Brought up in this way, any young man who, at the age of twenty-one, should prove unfitted for colonial life, might, we think, fairly be considered an idiot, and be straightway transferred to an asylum; for were he not so he would have surely managed to pick up, during his ten or twelve years’ apprenticeship, the rudiments at least of half a dozen useful trades, and have acquired a practical knowledge of farming. If he were not sufficiently handy with awl and needle to make a new set of harness, he ought, at least, to be able to mend an old one. If he could not undertake the building of a house from cellar to attic, he might surely manage to mend a broken door or rebuild a fallen chimney. If his veterinary knowledge was incomplete, he would be sufficiently wide-awake to know a splint from a spavin. Above all, he would have acquired habits of thrift and regularity; have discovered that riches are not absolutely essential to human happiness; that enough is as good as a feast; and last, not least, that manual labour, if not exactly “ dignified,” is very far from being derogatory. With average luck—for there is such a thing—the shrewdest man amongst us being but a puppet in the hands of Fortune, the betting should be ten to one on him, two to one against, being a fair quotation for our friend of the gentlemanly education, whom we have lost sight of altogether. Let us hasten to return to him; for the emigrant school question is hut looming in the distance, whilst the gentleman emigrant question is a topic of the day.

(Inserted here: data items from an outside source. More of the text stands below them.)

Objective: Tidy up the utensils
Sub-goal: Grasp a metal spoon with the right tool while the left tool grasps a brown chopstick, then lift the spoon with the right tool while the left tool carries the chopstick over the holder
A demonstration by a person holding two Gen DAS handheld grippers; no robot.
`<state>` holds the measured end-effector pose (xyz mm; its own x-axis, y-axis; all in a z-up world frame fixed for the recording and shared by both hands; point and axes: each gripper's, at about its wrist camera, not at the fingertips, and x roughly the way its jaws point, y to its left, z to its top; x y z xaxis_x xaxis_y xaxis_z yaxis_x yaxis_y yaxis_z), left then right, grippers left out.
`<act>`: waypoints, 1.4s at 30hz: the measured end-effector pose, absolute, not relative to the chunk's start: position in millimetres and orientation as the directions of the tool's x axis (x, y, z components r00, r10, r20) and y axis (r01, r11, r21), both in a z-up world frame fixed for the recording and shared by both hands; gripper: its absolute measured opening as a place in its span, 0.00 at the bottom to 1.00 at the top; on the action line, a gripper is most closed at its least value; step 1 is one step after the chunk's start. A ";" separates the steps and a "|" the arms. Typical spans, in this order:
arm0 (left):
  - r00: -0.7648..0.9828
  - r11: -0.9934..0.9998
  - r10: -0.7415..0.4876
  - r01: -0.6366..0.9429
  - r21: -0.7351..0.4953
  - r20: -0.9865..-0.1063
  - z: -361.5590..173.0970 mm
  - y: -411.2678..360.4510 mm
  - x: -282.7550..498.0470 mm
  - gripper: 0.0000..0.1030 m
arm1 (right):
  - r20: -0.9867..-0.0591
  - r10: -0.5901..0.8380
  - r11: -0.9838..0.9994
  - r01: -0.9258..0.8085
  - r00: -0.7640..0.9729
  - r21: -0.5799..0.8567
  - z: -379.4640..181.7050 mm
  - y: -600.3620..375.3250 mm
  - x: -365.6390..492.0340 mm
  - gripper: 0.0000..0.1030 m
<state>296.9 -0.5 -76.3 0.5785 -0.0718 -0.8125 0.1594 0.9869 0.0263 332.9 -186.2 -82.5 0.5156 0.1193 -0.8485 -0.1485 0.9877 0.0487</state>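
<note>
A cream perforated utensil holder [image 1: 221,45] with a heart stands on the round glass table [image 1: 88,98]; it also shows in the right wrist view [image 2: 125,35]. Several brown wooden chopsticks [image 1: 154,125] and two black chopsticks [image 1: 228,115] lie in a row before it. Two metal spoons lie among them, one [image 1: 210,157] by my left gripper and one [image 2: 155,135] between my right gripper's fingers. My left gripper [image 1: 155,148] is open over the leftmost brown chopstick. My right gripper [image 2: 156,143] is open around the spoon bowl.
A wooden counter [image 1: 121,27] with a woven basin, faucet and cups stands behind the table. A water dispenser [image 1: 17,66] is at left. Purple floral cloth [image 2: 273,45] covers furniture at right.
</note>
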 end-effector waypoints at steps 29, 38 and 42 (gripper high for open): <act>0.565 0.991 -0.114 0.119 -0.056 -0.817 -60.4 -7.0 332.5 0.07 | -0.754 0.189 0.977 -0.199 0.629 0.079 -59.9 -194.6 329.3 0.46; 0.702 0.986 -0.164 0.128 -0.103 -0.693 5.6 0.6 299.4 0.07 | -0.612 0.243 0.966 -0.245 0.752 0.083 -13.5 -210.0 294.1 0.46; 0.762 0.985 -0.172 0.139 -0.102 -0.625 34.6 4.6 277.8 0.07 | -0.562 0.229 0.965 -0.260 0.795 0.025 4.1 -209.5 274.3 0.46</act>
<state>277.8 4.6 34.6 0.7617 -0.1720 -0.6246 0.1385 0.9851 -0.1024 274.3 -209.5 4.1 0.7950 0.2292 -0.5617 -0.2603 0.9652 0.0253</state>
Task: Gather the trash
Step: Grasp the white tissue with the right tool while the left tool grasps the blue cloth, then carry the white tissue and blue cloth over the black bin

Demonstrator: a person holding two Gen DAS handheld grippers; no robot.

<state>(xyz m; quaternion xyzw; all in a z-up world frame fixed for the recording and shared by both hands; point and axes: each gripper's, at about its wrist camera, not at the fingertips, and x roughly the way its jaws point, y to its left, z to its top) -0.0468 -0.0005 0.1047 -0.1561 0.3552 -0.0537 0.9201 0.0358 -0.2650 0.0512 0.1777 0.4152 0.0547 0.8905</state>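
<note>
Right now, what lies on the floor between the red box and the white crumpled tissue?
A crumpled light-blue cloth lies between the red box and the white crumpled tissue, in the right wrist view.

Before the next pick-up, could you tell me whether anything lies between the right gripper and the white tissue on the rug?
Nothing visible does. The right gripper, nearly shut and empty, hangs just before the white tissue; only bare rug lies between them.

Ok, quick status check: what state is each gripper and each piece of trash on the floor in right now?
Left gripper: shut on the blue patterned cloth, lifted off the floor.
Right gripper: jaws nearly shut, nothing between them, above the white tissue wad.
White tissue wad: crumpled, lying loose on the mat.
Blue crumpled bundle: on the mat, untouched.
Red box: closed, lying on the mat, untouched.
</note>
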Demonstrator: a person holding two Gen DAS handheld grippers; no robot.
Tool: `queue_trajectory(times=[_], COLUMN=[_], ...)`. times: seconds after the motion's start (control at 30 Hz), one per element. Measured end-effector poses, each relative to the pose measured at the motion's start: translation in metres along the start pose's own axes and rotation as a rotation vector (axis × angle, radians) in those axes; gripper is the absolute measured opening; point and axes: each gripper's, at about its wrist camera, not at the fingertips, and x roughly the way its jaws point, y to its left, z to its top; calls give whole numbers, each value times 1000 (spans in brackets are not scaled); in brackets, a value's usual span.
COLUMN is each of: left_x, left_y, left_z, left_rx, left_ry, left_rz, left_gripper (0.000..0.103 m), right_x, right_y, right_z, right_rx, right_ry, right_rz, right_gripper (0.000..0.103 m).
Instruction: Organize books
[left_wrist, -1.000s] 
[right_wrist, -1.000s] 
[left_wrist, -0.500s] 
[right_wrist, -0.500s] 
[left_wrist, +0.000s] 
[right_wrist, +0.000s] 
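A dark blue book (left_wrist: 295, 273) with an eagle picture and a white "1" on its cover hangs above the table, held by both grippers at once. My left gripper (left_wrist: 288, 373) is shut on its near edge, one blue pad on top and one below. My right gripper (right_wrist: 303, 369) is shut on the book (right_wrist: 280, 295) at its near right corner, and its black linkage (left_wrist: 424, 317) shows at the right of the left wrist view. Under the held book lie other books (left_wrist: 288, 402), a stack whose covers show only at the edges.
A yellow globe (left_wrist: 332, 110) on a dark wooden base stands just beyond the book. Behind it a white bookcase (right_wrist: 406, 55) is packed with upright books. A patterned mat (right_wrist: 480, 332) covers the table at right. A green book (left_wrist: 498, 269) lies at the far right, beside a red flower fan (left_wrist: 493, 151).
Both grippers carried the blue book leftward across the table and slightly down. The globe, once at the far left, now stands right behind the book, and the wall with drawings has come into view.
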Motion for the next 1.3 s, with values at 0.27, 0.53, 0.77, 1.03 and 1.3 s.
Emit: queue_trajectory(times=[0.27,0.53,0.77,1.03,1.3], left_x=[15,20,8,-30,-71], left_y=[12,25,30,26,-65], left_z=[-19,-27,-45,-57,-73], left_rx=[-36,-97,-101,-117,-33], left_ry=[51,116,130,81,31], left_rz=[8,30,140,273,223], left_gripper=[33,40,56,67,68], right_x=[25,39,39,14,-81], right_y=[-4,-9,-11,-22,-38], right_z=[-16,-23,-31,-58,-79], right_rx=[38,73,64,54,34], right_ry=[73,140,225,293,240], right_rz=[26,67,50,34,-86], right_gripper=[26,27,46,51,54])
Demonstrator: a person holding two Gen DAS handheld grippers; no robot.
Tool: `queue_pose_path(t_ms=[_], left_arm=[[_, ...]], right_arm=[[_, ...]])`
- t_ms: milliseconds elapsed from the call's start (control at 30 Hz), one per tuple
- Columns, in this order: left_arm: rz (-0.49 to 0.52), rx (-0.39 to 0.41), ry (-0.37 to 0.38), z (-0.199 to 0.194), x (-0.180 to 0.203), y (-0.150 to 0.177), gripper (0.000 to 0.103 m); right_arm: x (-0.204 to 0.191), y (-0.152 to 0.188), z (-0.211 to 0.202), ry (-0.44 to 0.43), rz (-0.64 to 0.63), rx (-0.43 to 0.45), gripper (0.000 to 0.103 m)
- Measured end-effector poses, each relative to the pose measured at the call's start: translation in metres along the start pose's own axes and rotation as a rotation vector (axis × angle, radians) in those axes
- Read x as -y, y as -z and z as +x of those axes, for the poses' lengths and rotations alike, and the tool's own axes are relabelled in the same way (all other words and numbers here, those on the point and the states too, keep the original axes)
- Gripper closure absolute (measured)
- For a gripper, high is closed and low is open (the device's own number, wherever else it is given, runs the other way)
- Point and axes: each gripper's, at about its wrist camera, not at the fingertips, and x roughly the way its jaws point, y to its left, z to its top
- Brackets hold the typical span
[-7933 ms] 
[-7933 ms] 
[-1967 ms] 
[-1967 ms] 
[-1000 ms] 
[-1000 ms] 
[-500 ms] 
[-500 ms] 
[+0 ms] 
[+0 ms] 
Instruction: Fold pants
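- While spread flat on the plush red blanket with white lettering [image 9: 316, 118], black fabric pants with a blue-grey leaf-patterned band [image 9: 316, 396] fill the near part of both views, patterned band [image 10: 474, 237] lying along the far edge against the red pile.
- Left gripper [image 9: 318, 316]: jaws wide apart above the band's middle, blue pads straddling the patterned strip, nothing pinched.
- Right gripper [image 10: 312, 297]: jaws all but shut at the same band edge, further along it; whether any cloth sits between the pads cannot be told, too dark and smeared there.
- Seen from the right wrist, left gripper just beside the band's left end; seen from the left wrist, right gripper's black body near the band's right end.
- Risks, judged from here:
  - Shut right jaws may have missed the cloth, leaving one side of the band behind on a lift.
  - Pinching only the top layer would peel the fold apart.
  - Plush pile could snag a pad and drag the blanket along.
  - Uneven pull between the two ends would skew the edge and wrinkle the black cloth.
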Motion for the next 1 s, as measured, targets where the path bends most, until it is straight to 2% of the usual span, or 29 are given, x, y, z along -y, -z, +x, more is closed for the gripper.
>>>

From information which we have from time to time received, and from our own personal experience, we can arrive at no other conclusion than that the expedients by which young gentlemen who have been unfortunate in their examinations hope to escape the penalties attached to nonsuccess are at present limited to three. Either they can wait until something turns up, or they intend to fall back on their own resources, or, if the worst comes to the worst, they will emigrate. “Waiting for something to turn up” signifies, so far as we can understand, the hiring of furnished chambers in town, and pestering one’s friends and relatives to obtain for one a secretaryship or some other easy billet. “Falling back on one’s own resources”—making a book (betting, of course)—pool-playing—loo—varied by an occasional letter to the “Gov.” for a little more specie. What ultimately becomes of these young gentlemen it would be no easy task to discover. A small percentage find their way to distant lands, and die there; but, as a rule, their oubliette lies much nearer home than the Antipodes.

With the gentlemen belonging to the third category—those who, “if the worst comes to the worst, will emigrate”—it is different. The story of their lives from year to year can be clearly traced from the hour they leave the Liverpool or London docks up to that in which they return home with a competency to end their days in their native land, or, weary and way-worn, lay them down to die in lonely bush or wild sierra— that is, always presuming that they do not return home at an early date in the character of victimized Newchums.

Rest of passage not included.